As I mentioned in my previous blog I was never going to keep my life changing news to myself for very long. Day by day we told different members of the family, friends and work colleagues.
I mainly confided in people closest to me to seek some help, I couldn’t be totally honest with my partner, she knew I was scared and a baby was the last thing I wanted but I could never reveal how desperate I was, I had to support her, reassure her that I wasn’t about to make a bolt for the nearest exit.
So, I turned, to my nearest and dearest for some support of my own. I don’t think I will ever really understand the response I got as I explained the situation we were in.

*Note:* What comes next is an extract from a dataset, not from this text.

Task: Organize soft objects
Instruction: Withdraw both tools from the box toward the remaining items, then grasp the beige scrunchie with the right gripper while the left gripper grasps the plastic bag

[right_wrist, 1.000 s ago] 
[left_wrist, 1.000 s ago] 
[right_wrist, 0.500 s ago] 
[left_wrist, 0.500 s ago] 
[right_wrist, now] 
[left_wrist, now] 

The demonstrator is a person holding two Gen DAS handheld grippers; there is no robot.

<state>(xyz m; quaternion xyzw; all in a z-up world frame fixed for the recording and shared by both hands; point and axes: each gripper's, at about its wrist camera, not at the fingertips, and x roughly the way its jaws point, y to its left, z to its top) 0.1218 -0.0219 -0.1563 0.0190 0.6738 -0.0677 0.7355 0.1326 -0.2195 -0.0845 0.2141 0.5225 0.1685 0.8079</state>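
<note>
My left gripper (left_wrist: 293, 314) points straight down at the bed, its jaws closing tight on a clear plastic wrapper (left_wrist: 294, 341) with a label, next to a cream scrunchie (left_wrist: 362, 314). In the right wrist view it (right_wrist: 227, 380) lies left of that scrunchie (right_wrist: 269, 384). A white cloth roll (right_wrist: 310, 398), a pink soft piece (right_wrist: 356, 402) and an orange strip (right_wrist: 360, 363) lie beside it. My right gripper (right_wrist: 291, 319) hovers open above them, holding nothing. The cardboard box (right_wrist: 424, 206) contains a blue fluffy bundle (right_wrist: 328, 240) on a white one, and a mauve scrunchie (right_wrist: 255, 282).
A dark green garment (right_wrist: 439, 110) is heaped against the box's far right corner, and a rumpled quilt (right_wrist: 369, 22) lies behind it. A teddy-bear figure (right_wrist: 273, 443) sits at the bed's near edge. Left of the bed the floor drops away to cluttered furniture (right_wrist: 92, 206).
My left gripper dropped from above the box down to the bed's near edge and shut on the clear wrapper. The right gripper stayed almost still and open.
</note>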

Now before you think I am being too harsh, I do understand that for many people this is a natural reaction and from the people on the fringe of my social circle it would be totally acceptable and expected, what else could they say?
But I am talking about the people closest to me, people I trust to tell everything, people I have confided in and who have discussed my aversion to parenting and all things baby in great length and detail. These people were jumping around, hugging me, telling me how great it was and saying I will make a great dad! You should also know that when I told them there was nothing in my body language that suggested this was good news, no signs on my face that would suggest I had changed my entire life policy and planned this!
So why the congratulations? Purely a rhetorical question as I really don’t have the answer to this day. All I know was that I instantly lost some of my identity, I felt that every word I had said to these people had been in vain and that the people I had thought knew me the most actually didn’t really know me at all.
There was an exception. My own Mum, who I had told the very next day between sobs, she had refused to show her own excitement until she knew I was dealing with this and I will always be grateful to her for that. She was excited about her grandchild but this was outweighed by her worry for her oldest son. Once I had my head straight I made sure that she was involved in every aspect of the pregnancy, she came with us to buy the pram, we turned to her for advice on what to do and buy and she beamed through every action and conversation that we had about our new future. I can only hope that I made up to her that she had to stifle that initial elation if only in a small way.
She was the only one and that’s why the isolation started for me, I didn’t feel like I could speak to the people closest to me as they clearly felt this was the best news ever!
I don’t write this blog claiming to have the answers, if I did, it would all have been so much easier, it just helps me seeing the words written down, but If someone asks me what I would do differently if I had this time again? I would keep it to myself. I would sort things out in my own head before I told anyone. Because, believe me, hearing congratulations only made it worse for me.